Look at the number of times I have used Final out of lack of creativity, reminds me of using Excel naming convention lazy people like me/I use “copy of copy of Project Final v3 (2).xlsx”

3 Likes

@AntrikshSharma,

Hmmm…I thought you were just kidding about ABBB, but I see it is now missing. Trying to figure out what happened to it, since it seems to disappear in the Split Column by Delimiters step…

As always, that DAX is brilliant. I’ve never seen that nested SUBSTITUTE construct before, and I’m still working through how you extracted the dates. That one’s definitely getting it’s own Analyst Hub entry.

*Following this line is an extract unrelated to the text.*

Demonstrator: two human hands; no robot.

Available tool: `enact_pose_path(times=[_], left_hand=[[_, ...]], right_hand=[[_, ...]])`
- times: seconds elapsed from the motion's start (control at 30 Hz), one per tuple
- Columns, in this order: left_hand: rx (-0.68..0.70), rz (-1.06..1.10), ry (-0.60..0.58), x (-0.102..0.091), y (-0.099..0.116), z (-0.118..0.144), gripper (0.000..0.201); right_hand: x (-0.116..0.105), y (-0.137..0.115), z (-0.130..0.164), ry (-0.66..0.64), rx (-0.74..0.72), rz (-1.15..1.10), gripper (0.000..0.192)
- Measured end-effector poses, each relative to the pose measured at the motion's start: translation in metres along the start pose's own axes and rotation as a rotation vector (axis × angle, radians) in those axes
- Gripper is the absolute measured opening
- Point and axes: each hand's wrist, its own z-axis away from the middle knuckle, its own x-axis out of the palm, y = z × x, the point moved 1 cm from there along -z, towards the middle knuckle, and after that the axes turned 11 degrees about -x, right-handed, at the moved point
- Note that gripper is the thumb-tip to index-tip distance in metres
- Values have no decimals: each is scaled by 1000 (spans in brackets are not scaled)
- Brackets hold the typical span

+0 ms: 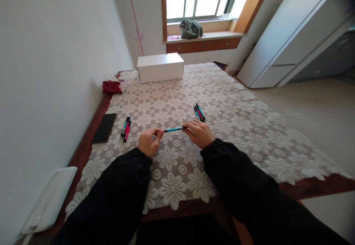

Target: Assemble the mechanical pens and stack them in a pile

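Note:
A teal and black pen [174, 129] is stretched level between my two hands, just above the tablecloth. My left hand [150, 140] pinches its left end between thumb and fingers. At the other end, my right hand [200, 132] is closed on the pen's black tip part. Left of my left hand lies a small group of teal and red pens [126, 128], side by side. Beyond my right hand rests another small bunch of teal and red pens [199, 112].
A floral lace tablecloth [172, 189] covers the table. Along the left edge are a black flat notebook-like object [104, 128], a red tissue pack [113, 86] and a white device [52, 198]. A white box [161, 68] stands at the far end.

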Motion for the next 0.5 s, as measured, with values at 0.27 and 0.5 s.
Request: enact_pose_path(times=[0.27, 0.5], left_hand=[[-91, 135, 10, 0, 3, 1, 36], [-63, 8, -46, 2, 2, 2, 16]], right_hand=[[-13, 10, 1, -357, 514, 293, 31], [-22, 20, 3, -416, 683, 363, 43]])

How long did it take you to write that beast?

  • Brian
1 Like

I have known the logic of splitting values and transposing them for a while now.

I was around the solution in 5 - 10 minutes but then I checked both your and Melissa’s solution and I thought “ahh never mind I am never going to solve it”, then I imported only 1 row and thought of counting everything manually and regained some confidence. I almost spent an hour easily on this. This DAX is just like that horse :stuck_out_tongue:

PATHITEM is the strongest leg, SUBSTITUTE is the weakest one!! haha

2 Likes

@Melissa,

This is now driving me crazy. In the Split Column by Delimiter step, Row 3 is the only one that doesn’t parse properly to the end, dropping a blank in column Text.21 instead of ABBB:

image

For the life of me, I can’t figure out why this is happening, since all the other rows seem to parse fine, and this row parses fine right up until that last value. Any thoughts on what’s going on here?

Thanks.

  • Brian

Discovering all sorts of gems here. Really like the nested ADDCOLUMNS that allows you to call a virtual column within the same table you created it. I’ve been doing this via sequential variables, but this is much cleaner.

One question - any objection to using the “@” prefix to denote a virtual column to distinguish it from a measure, as advocated by Ferrari? We’re trying to standardize on that approach in the forum solutions involving virtual tables.

  • Brian
1 Like

@BrianJ Try this in PQ, logic is similar to SWITCH.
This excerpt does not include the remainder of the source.